Last year, the African forest elephant was listed as “critically endangered” on the IUCN Red List of Threatened Species, while the African savannah elephant was deemed “critically endangered” on the IUCN Red List of Threatened Species, in danger”. African elephants, slightly larger than their Asian cousins, were previously treated as a single species, listed as “vulnerable”.
In 2009, India’s CZA, the government agency that oversees Indian zoos, banned elephants from zoo collections nationwide and ordered all zoos to transfer mega-herbivores to rehabilitation camps.
“There are very few zoos in the country, which have enough space to allow the free movement of elephants, as a result of which they are kept chained for long hours, causing stress to the animal,” the CZA said in the 2009 order, one of which a copy was included in Dhawan’s petition.

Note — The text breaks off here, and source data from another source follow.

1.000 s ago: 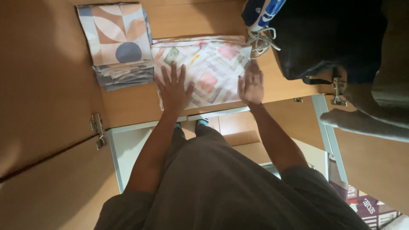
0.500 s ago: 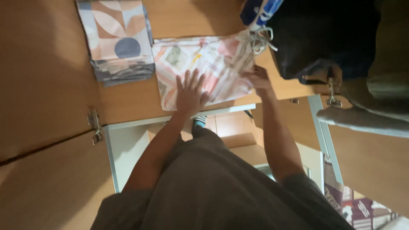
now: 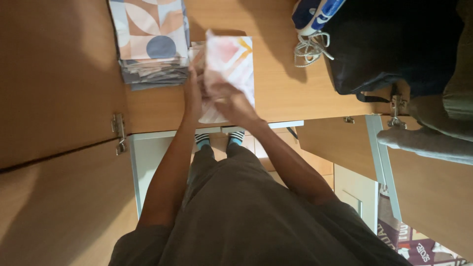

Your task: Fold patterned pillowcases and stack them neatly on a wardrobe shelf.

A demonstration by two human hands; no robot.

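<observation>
1. The left hand (image 3: pixel 193 93) presses flat, grip released, on the left edge of a folded patterned cloth (image 3: pixel 231 64) lying on the wooden shelf (image 3: pixel 286 93).
2. The right hand (image 3: pixel 231 101) seems clenched on the cloth's near fold, though blur obscures the fingers.
3. A stack of folded fabrics (image 3: pixel 150 42) lies just left; a dark bag (image 3: pixel 394 44) sits well right.

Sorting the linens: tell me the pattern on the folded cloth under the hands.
The folded cloth is white with pink and orange geometric shapes, seen in the head view.
</observation>
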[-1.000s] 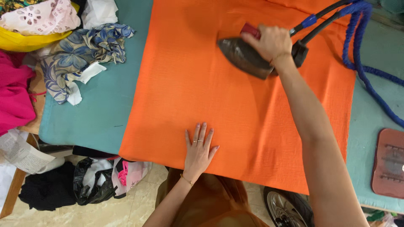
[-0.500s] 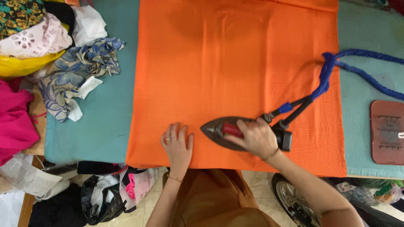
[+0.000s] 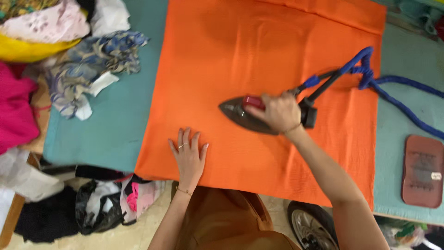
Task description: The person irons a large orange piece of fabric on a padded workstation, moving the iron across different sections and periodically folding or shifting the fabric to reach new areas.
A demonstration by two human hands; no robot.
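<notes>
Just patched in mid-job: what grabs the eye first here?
The big orange cloth spread flat over the teal table fills the middle. The right hand grips a dark iron on it, a blue cord trailing right, while the left hand lies flat near the cloth's front edge. A heap of mixed fabrics crowds the left.

The right hand [image 3: 276, 112] hides the iron's [image 3: 240, 115] red handle.
</notes>
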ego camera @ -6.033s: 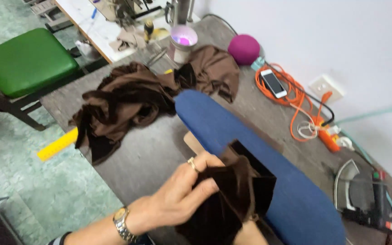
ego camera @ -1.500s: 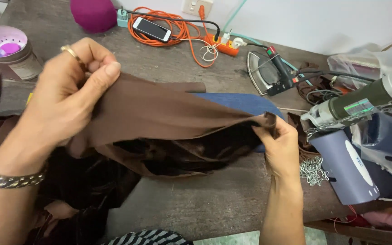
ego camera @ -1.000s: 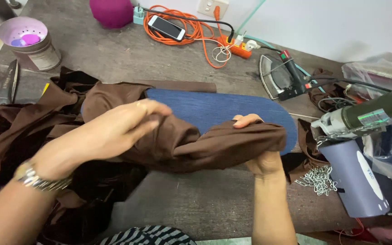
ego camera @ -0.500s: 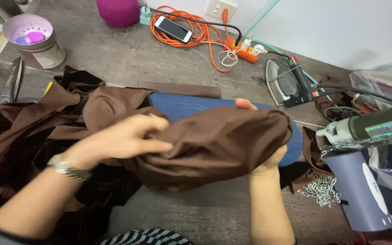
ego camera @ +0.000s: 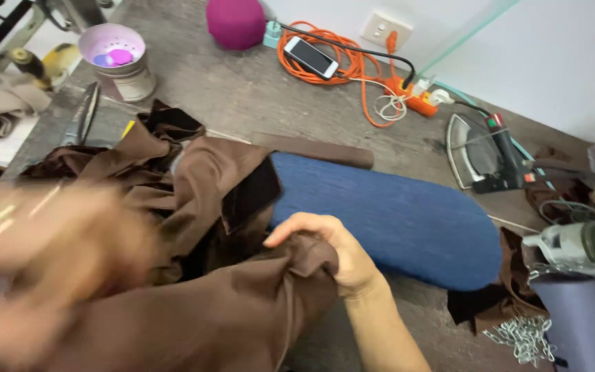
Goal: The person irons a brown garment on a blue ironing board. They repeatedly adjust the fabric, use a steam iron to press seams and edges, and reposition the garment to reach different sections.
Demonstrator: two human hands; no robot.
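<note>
Half a second ago we had the brown cloth point(ego camera: 242, 324) bunched over the blue board point(ego camera: 394, 220), covering most of its near end. Now the cloth has come off toward us and to the left, and the board's blue pad lies bare from its rounded tip back to where the cloth heaps up. We judge that the piece is being pulled clear of the board rather than dressed onto it.

Our right hand point(ego camera: 335, 258) is closed on a fold of the cloth, fingers curled over the gathered edge, just at the near side of the board. Our left hand point(ego camera: 49, 269) is a blur low on the left, in front of the cloth; we cannot tell whether it grips anything.

More brown cloth lies heaped on the surface point(ego camera: 242, 89) to the left of the board, with a darker patch point(ego camera: 253, 193) showing where it meets the blue pad.

Beyond the board sit an iron point(ego camera: 483, 151), an orange cable point(ego camera: 352, 65) with a phone point(ego camera: 310, 56) on it, a magenta object point(ego camera: 235, 21) and a small tub point(ego camera: 115, 58). To the right, a chain point(ego camera: 525, 337) lies by a grey machine point(ego camera: 580, 289), close to the board's tip, where trailing cloth could catch.
</note>
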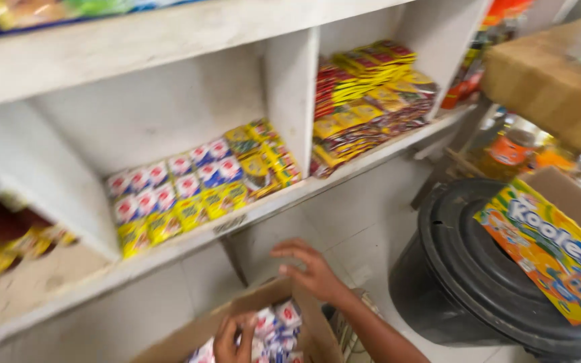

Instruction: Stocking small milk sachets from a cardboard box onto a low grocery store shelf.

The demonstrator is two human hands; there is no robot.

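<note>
My left hand [233, 339] is down in the open cardboard box [304, 316] at the bottom of the view, its fingers closed around some of the small red, white and blue packets [284, 323] heaped there, while my right hand [311, 269] hovers just above the box's far flap, fingers spread wide and holding nothing. The matching packets on the white shelf [163, 191] lie up and to the left of both hands, in rows running along its front edge, so my left hand is nearer. The box is cut off by the frame and motion blur hides how many packets I hold.
</note>
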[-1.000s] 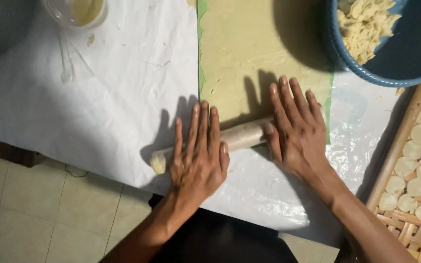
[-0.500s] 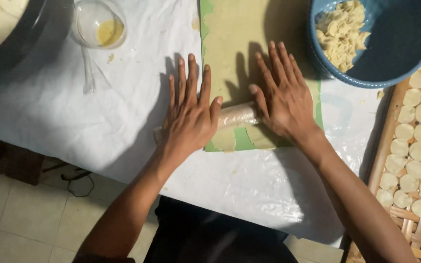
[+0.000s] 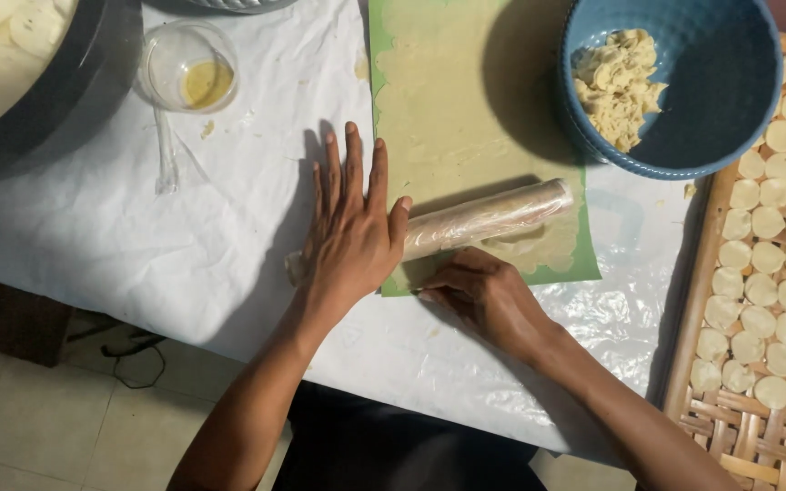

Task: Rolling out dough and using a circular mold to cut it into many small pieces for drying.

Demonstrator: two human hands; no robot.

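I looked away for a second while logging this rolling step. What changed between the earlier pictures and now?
The right hand came off the rolling pin and now pinches the near edge of the green sheet. The left hand slid to the pin's left end and lies flat there. The dough sheet, blue bowl and tray of rounds stayed in place.

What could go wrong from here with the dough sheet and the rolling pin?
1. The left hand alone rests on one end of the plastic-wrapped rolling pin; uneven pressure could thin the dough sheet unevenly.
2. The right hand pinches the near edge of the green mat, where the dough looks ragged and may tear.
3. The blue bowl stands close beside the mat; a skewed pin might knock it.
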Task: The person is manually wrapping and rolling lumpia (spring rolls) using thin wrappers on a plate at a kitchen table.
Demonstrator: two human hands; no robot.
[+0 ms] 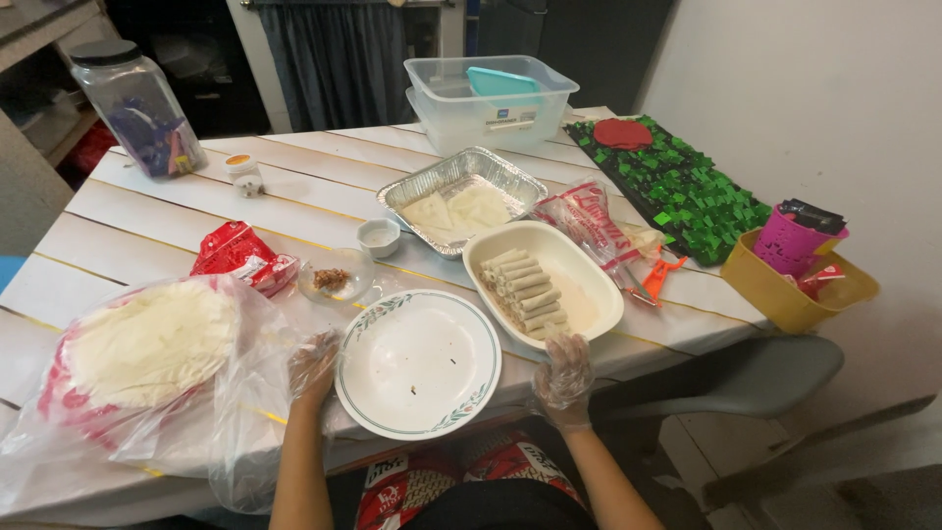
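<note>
The white tabletop (177, 211) holds everything, and the round white plate (419, 362) sits near its front edge. All places here are told from that plate.

Left of the plate lies one big clear bag (147, 393) with a stack of flat white wrappers (147, 344) inside. Far behind the plate stand two clear tubs (491, 103), one in the other, with a teal lid inside. To the right and behind lies one green mat (677, 186) with a red circle on it. Behind the plate is one foil tray (461, 196). Just right of the plate is one white oval dish (543, 280) with a row of rolled sticks (520, 285), about eight. Far to the right sits one yellow bin (795, 285) holding a pink cup. Far back on the left stands one tall jar (137, 108).

The plate lies between the two hands. Both hands wear thin clear gloves. The left hand (312, 368) touches the plate's left rim, next to the bag; its grip is loose, fingers bent, holding nothing that I can see. The right hand (563, 378) rests at the tabletop edge, just right of the plate and near the oval dish. Its fingers are spread open and hold nothing.

Behind the plate are one small glass bowl (334, 280) with brown bits, one red packet (240, 257) and one little white cup (379, 236).
</note>
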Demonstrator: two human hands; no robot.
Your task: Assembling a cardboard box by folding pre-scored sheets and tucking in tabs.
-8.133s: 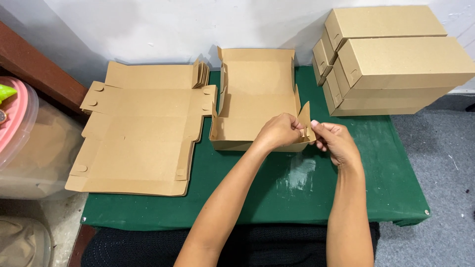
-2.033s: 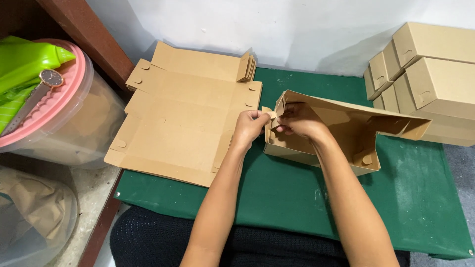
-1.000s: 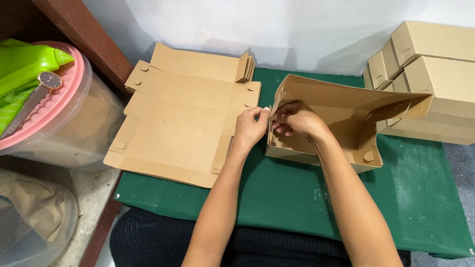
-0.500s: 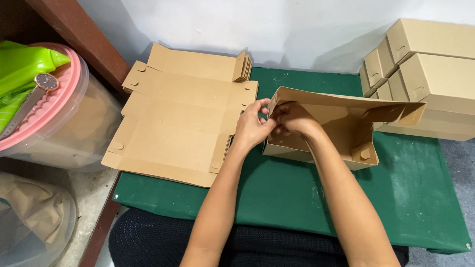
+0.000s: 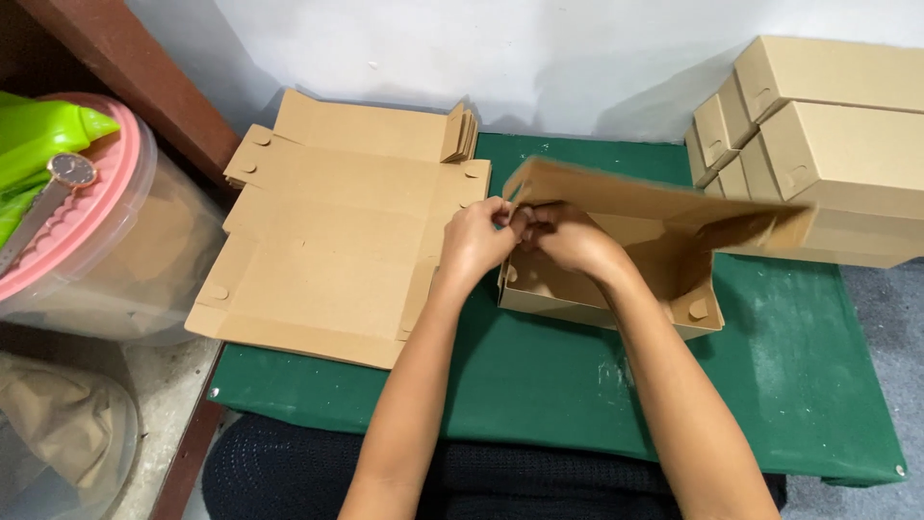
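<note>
Green table (image 5: 539, 385) — one half-folded box (image 5: 616, 289), two hands (image 5: 525, 231) pinching.

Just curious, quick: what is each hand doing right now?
Left hand: fingers closed, pinching the left end of the half-folded cardboard box.
Right hand: fingers closed on the same end.

I sit by a plain white wall (image 5: 539, 58). My low table (image 5: 789, 385) has a green cloth, and the floor (image 5: 881, 318) is grey.
</note>
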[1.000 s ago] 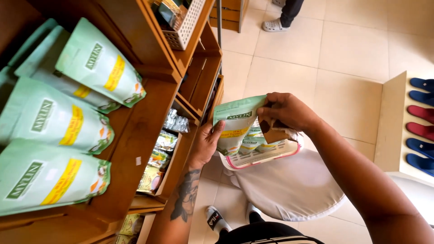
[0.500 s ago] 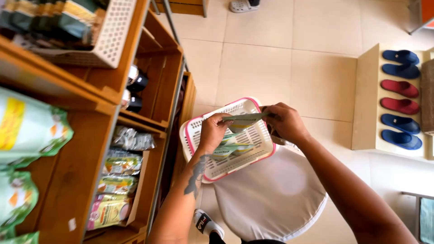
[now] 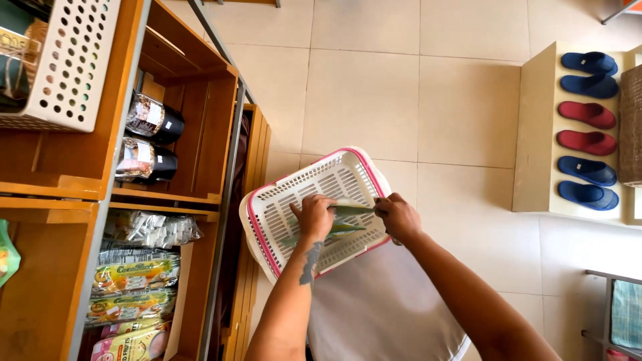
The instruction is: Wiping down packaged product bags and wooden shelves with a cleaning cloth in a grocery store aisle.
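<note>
While both sets of fingers pinch a green pouch, the left hand grips its near-left end from above, fingers curled and pressed together, and the right hand clamps the opposite end, fingers closed. The pouch now lies low inside a white slatted basket with a pink rim, almost flat against the basket's floor; half a second ago it was held higher, at the rim, and a second ago it stood upright in front of the chest with the basket beneath it. Its long axis runs roughly left to right across the basket, from one hand to the other, with its broad face turned up. More green packets lie under it in the basket. The basket rests against the person's lap, over a pale garment. To the left stands a wooden shelf unit with dark-lidded jars and bagged goods; a white perforated bin sits higher up. Across the tiled floor, blue and red slippers line a low rack.
</note>
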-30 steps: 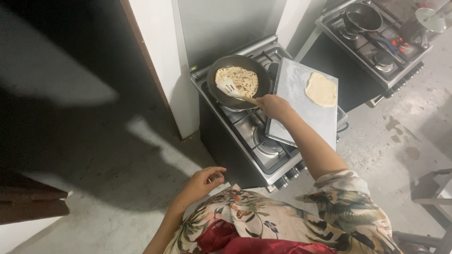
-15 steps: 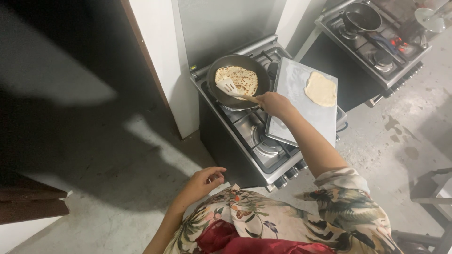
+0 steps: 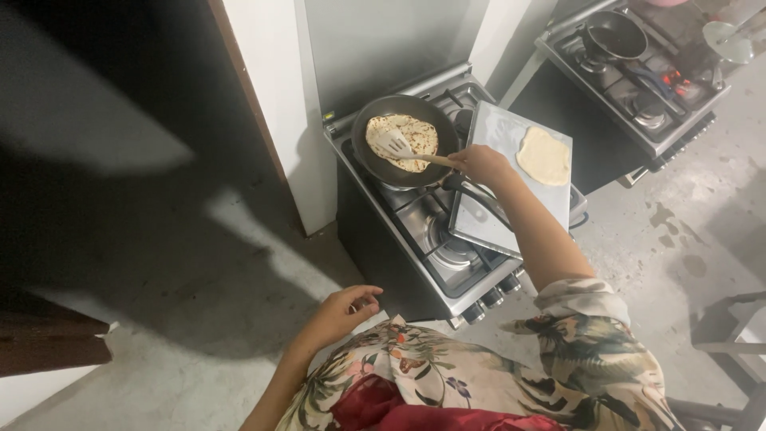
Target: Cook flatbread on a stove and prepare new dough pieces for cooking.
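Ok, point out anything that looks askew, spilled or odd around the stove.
One thing stands out: the flat metal tray lies across the stove's right burners, and one corner seems to stick out past the stove's edge, with raw dough on it. The right hand presses a spatula on the flatbread in the pan. Stains mark the floor.

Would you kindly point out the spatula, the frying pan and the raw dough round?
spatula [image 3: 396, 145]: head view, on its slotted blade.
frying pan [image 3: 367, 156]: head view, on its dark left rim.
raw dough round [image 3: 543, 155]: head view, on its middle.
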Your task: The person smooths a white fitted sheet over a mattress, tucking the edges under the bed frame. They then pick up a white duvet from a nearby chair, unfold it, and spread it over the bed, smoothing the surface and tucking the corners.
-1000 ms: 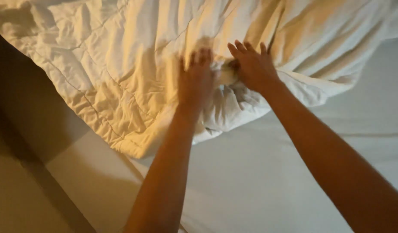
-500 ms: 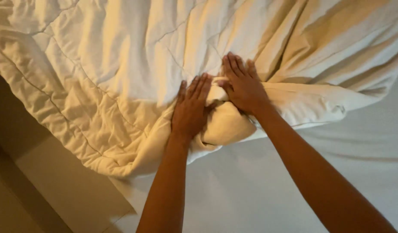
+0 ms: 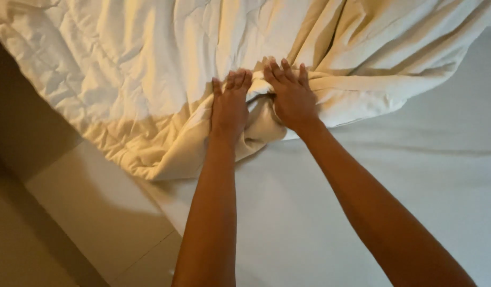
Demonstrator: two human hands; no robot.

Still, many elephants remain in zoos across India, including two Asian elephants at the zoo housing Shankar and another African elephant named Rambo at Mysore Zoo in southwestern India. While Youth for Animals is currently focused on freeing Shankar, Dhawan said they also aim to move India’s other captive elephants to sanctuaries.
“The main focus of this campaign is not just about Shankar or an elephant; he is trying to open doors for all captive elephants,” she added. “We really want to inspire other people to speak up too.”
The Aspinall Foundation, a UK-registered animal conservation charity, has agreed to fund and implement Shankar’s translocation and rewilding process to Africa, if Dhawan and Youth for Animals are permitted to do so.
Dhawan, who was born in the United States but moved with her family to India at a young age, said she fell in love with elephants after volunteering with World Animal Protection India during the summer of 2020. It was then that she learned of the mistreatment of captives. elephants in his country of origin.
“I found it ironic because in India I feel like we always praise elephants as those kind of symbols,” she told ABC News, “but our words don’t reflect our shares”.